Consiglio Nazionale dei Geologi

 


Ma dove vanno a scuola i nostri figli ?

Condivido il grido di allarme dei Geologi. lo avevo scritto poco tempo fa in un mio editoriale "Malgrado le tante promesse sono ancora troppi gli edifici pubblici vulnerabili. Si pensi alle scuole. Il rapporto della Fondazione Agnelli evidenzia che oltre il 16% degli edifici scolastici ha evidenti problemi strutturali. D’altronde ci sono ancora 1492 edifici di cui non si sa neppure l'epoca di costruzione, e sono circa 16 mila quelli di cui non si sa l’anno, e l’età media di 52 anni (in Liguria 75 anni, in Piemonte 64). Stiamo parlando di 40mila edifici scolastici per circa 140 milioni di metri quadri di superficie edificata. Appare chiaro che con 800 milioni di finanziamento post COVID (come si è parlato in questi giorni, utilizzando risorse già stanziate e nuove risorse) si faccia davvero poco."
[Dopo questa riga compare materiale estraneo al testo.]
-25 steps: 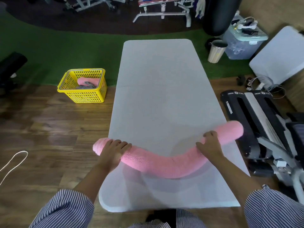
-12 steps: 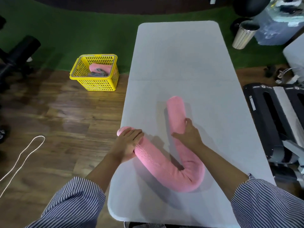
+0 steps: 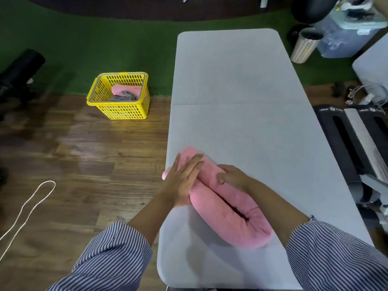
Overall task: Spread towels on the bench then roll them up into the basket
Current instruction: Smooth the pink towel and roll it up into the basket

E in questi mesi si poteva dare una forte accelerazione al miglioramento sismico del Patrimonio Scolastico: l'emergenza COVID richiede che lo stato faccia partire da subito investimenti. Se si vuole quindi utilizzare l’edilizia, come giusto che sia, come uno dei motori per la ripartenza dell’economia avrebbe dovuto essere l’edilizia scolastica il primo soggetto da considerare. La proprietà è pubblica, non vi è tutta la burocrazia complicata che c’è per le infrastrutture, il grado di vetustà e di sicurezza e già stato ampiamente monitorato e classificato: un euro dedicato all'edilizia scolastica è già immediatamente spendibile, stiamo quindi parlando di finanziamenti per provvedimenti che potrebbero diventare subito cantieri, senza attendere le valutazioni di impatto ambientale, i pareri dei comuni, le conferenze stato regioni, … e tutto quello che c’è dietro all’avvio di una infrastruttura viaria.
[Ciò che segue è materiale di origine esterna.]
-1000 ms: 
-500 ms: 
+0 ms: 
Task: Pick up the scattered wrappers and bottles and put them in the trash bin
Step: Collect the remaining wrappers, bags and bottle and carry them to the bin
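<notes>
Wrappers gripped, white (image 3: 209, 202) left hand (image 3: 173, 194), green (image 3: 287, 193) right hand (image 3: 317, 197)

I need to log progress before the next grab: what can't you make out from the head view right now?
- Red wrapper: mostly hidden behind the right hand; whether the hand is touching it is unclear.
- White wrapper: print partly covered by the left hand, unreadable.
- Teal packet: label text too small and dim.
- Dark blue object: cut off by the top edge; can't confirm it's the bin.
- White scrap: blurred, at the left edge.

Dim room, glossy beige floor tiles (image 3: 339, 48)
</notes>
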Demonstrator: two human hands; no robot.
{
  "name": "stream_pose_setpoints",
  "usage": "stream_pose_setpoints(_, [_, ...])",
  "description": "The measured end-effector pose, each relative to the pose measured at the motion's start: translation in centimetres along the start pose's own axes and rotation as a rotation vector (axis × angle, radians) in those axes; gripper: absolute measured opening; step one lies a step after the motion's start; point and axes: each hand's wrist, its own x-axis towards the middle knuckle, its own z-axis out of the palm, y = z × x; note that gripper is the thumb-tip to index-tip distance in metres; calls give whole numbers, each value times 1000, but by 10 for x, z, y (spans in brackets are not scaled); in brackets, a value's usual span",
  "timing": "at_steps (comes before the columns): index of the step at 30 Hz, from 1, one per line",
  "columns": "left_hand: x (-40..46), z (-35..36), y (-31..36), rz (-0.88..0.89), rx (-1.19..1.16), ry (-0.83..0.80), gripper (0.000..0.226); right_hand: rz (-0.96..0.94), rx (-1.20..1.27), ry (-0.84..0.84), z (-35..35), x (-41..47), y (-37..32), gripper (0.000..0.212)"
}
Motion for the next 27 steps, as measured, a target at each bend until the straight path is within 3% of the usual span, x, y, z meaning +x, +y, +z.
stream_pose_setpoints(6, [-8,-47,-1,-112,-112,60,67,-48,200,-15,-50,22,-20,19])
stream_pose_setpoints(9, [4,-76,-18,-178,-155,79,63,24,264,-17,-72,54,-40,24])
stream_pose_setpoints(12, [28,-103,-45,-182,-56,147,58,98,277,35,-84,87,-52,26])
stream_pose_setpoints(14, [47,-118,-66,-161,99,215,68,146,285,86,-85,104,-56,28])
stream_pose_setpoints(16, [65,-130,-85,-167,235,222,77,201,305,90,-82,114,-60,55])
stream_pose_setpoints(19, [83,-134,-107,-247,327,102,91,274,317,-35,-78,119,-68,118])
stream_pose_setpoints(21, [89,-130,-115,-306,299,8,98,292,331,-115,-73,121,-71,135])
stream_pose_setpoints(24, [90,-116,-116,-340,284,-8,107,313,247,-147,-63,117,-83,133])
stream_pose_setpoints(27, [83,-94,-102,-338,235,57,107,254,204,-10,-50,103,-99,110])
Si sarebbero potuto partire con qualche sfida, per esempio la sostituzione di tutti gli edifici scolastici ante 1976: sono circa 23mila, è un investimento sul futuro. Il 60% di 140milioni di metri quadri sono circa 80milioni di metri quadri, in soldoni tra i 60 e gli 80 miliardi di euro. Un’iniezione nell’economia reale eccezionale.

Purtroppo abbiamo passato mesi a parlare di mascherine, orari di ingresso, plexiglass ... e ora è tardi. E a Settembre dovremo tornare a sperare che se arriva un terremoto questo non accada negli orari di scuola (ma neppure di notte, quando siamo in case altrettanto insicure).